[DATASET — start]

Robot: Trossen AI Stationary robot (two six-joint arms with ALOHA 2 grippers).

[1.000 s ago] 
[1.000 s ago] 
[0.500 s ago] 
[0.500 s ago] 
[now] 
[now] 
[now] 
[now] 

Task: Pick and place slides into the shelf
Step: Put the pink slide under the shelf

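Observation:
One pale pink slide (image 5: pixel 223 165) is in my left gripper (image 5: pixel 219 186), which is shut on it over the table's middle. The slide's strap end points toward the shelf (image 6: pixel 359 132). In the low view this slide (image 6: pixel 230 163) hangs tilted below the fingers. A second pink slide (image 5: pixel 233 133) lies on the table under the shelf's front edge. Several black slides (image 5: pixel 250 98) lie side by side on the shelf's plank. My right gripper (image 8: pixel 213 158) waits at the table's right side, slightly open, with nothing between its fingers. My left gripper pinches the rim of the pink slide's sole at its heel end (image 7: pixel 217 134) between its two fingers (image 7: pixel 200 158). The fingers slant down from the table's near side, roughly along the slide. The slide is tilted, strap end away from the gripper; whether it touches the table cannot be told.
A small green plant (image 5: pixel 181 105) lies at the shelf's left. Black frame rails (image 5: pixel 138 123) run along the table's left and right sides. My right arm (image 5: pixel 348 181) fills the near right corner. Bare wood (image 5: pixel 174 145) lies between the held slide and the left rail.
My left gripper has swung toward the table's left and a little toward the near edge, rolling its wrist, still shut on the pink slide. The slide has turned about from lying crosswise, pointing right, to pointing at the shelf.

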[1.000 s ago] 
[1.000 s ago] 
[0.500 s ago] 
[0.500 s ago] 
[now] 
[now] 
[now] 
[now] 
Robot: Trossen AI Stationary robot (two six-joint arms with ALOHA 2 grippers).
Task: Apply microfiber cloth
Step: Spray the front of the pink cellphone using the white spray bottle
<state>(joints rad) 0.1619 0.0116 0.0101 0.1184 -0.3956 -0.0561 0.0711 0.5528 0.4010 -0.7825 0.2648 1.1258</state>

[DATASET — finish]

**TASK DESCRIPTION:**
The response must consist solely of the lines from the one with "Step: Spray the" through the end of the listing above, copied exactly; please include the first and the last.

**EXERCISE ANSWER:**
Step: Spray the front of the pink cellphone using the white spray bottle
<state>(joints rad) 0.1619 0.0116 0.0101 0.1184 -0.3956 -0.0561 0.0711 0.5528 0.4010 -0.7825 0.2648 1.1258</state>

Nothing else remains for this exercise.